Data entries
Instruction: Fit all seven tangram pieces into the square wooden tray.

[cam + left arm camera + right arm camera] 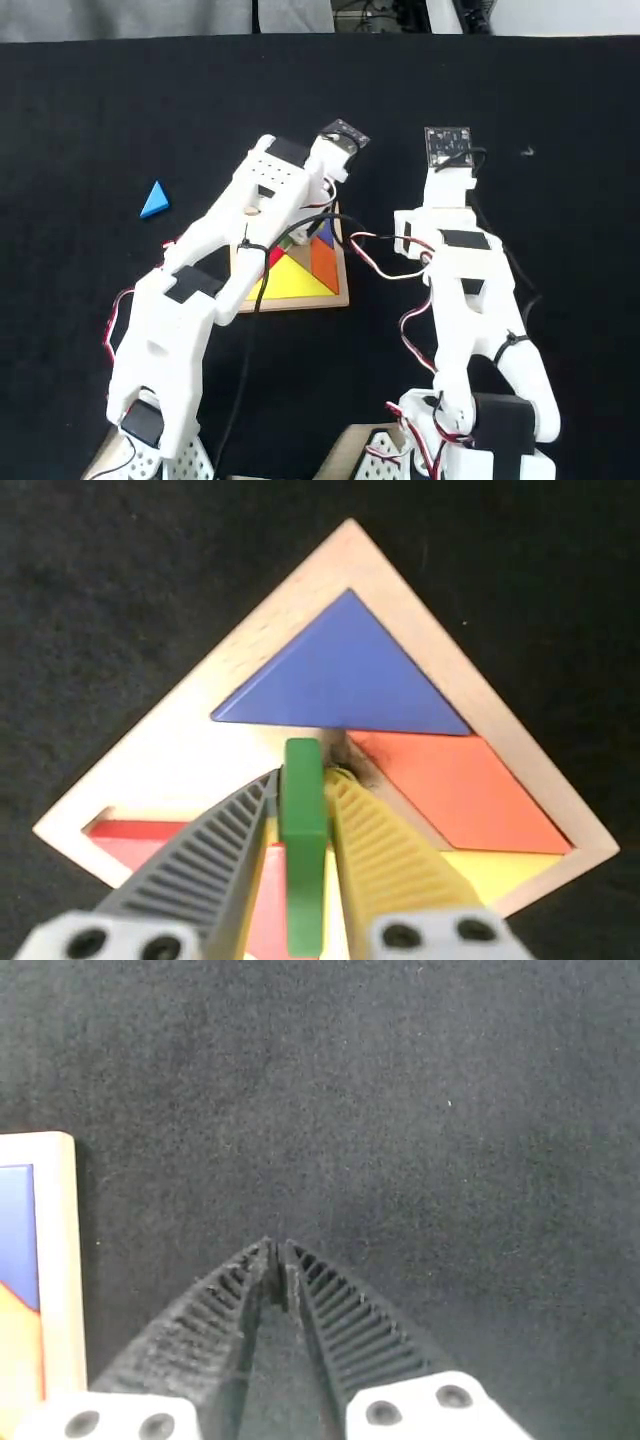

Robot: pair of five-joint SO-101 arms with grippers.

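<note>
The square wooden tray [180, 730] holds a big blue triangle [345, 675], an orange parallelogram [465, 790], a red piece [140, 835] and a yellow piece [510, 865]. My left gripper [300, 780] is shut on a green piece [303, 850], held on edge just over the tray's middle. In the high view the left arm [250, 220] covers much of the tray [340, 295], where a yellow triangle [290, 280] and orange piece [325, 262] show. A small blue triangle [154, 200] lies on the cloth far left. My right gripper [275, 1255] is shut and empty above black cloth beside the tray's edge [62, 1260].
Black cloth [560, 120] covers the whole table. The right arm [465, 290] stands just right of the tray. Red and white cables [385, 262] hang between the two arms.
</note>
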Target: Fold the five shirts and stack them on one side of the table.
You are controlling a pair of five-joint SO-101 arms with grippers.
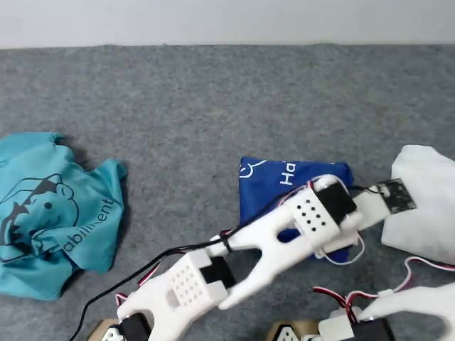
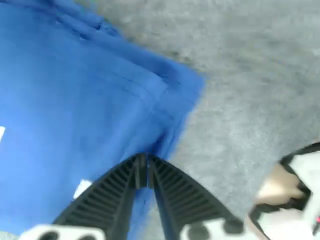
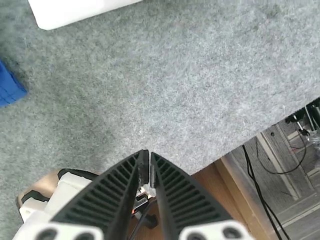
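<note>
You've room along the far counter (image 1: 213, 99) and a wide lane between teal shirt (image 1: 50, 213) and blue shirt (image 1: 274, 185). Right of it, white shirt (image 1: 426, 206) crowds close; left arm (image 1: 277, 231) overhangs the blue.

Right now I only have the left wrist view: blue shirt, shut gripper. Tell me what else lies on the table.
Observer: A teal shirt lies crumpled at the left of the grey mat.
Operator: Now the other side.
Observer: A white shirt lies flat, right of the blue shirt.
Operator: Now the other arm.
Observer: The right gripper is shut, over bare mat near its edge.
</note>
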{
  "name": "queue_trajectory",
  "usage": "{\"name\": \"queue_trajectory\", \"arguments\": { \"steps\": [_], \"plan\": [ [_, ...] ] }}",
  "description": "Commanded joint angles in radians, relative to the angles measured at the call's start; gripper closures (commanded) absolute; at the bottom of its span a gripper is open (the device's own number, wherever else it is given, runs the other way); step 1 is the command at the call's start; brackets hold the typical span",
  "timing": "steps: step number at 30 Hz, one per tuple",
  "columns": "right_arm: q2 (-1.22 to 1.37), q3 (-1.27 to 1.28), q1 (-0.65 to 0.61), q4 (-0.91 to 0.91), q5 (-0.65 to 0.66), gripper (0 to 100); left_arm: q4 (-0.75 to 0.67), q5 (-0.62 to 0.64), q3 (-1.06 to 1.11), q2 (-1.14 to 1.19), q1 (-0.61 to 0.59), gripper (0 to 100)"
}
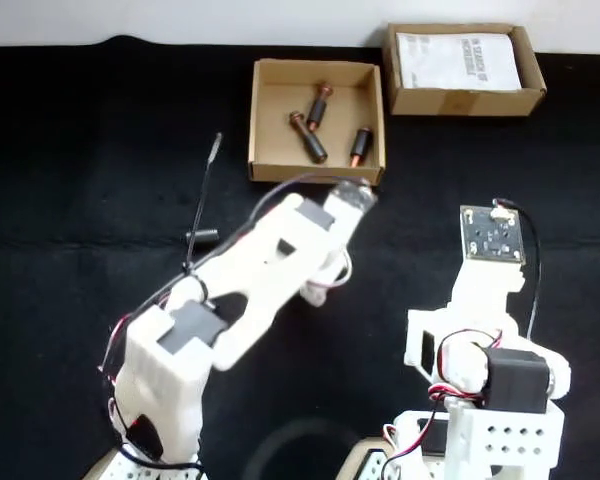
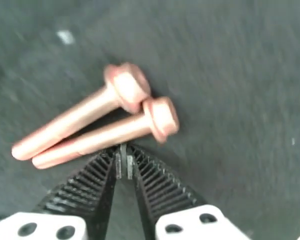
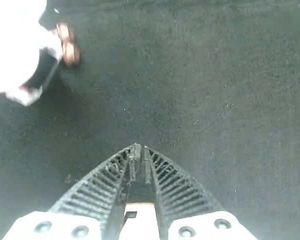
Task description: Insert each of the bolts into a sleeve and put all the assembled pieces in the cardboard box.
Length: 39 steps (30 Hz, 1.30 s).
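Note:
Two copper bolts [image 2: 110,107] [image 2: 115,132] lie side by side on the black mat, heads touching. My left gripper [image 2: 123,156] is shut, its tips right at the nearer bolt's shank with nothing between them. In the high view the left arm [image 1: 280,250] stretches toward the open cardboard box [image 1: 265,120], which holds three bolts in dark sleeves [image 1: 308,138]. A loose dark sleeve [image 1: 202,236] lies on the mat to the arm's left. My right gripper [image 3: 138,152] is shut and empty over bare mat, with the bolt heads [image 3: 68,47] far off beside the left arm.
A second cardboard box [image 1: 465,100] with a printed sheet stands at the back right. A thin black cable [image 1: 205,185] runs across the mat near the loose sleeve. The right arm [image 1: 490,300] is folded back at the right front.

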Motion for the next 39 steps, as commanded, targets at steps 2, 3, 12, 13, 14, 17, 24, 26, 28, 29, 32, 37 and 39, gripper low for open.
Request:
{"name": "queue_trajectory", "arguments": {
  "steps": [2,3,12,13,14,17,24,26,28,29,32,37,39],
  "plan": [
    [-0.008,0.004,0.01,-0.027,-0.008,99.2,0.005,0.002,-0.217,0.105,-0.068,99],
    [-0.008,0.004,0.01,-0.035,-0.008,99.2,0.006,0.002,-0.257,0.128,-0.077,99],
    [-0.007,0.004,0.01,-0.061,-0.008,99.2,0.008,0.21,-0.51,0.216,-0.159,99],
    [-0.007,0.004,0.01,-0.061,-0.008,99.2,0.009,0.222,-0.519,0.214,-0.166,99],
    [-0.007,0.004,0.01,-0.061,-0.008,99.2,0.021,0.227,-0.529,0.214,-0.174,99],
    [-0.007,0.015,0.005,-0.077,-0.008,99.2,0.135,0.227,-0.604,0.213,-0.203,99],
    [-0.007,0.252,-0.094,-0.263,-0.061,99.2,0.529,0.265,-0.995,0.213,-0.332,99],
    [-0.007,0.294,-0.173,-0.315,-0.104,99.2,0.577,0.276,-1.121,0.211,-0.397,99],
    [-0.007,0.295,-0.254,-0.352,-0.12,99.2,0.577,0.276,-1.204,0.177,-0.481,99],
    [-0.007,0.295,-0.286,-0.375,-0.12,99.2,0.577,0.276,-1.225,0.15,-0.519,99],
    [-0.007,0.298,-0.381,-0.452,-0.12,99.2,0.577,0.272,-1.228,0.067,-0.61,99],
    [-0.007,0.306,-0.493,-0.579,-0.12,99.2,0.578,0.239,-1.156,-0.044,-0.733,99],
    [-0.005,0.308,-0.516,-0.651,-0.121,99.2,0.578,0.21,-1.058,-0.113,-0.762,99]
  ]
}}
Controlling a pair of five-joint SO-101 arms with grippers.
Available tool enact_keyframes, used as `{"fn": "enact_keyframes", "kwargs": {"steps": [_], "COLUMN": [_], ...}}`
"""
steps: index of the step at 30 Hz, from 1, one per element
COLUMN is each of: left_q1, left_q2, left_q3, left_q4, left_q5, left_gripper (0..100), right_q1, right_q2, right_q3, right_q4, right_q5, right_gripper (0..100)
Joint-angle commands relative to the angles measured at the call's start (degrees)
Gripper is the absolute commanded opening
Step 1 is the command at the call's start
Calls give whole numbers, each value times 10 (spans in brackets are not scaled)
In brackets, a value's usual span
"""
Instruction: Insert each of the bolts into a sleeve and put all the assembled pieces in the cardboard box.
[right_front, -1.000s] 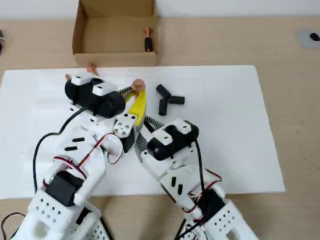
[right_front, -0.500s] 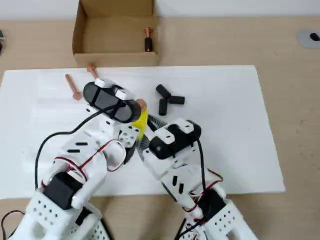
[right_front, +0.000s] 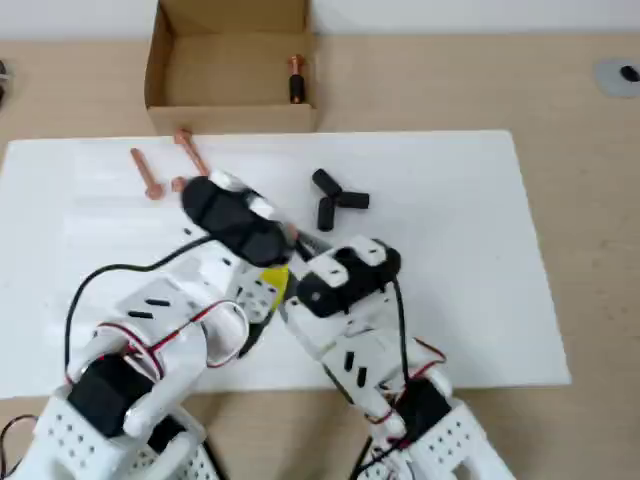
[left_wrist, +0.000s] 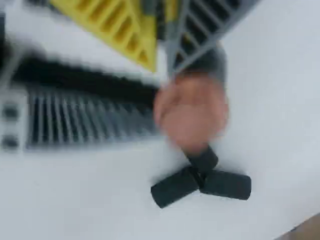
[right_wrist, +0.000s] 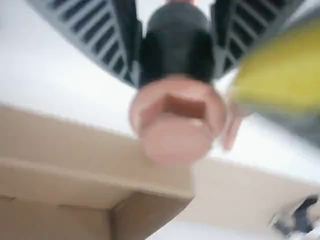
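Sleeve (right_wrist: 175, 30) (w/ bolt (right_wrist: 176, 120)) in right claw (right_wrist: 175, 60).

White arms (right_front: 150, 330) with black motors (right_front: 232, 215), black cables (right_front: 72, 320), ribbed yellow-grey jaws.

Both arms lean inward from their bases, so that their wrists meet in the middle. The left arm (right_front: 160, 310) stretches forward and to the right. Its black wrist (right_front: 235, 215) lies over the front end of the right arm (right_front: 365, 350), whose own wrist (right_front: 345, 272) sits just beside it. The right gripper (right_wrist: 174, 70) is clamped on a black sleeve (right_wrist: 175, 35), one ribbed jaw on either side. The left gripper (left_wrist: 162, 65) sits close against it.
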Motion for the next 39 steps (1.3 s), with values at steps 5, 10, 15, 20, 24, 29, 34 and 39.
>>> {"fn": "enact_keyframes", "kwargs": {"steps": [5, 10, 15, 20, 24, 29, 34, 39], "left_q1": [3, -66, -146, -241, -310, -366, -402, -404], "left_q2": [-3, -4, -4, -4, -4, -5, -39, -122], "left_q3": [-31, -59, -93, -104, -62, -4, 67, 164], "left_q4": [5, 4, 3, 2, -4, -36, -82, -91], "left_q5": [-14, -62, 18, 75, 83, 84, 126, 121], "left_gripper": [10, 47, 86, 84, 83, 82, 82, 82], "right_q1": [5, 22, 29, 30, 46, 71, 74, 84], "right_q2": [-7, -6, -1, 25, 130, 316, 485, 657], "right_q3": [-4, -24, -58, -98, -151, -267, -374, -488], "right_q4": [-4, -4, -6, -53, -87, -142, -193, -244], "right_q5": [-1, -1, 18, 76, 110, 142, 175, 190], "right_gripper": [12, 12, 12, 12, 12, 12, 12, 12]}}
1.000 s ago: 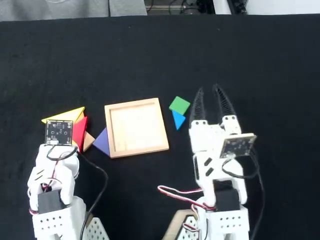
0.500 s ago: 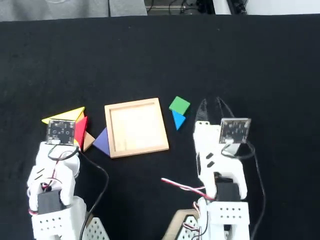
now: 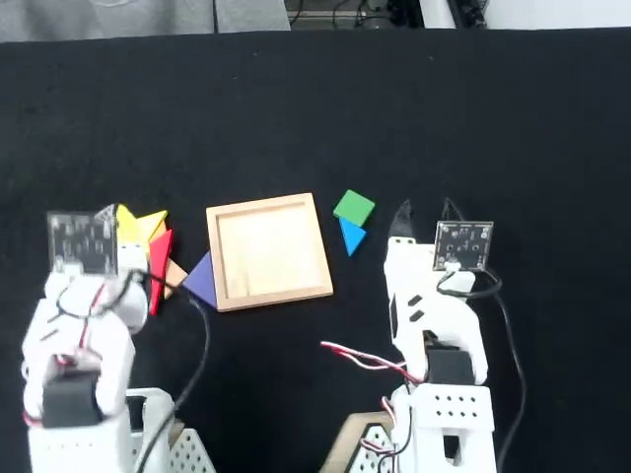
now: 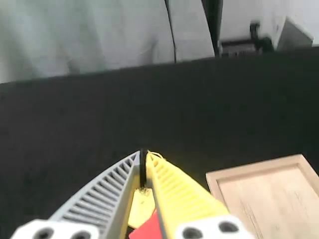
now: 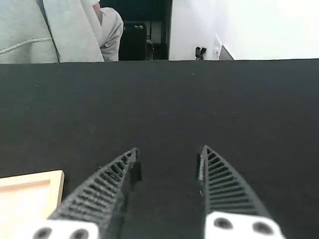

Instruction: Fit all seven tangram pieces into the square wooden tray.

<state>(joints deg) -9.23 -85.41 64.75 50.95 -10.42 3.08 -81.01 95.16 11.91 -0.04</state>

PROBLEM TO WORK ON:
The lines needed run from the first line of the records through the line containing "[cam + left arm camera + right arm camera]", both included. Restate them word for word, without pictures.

SOLVED EXERCISE:
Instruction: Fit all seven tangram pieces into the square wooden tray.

[cam + left arm camera + right arm camera] 

Nothing more remains to be added to the answer.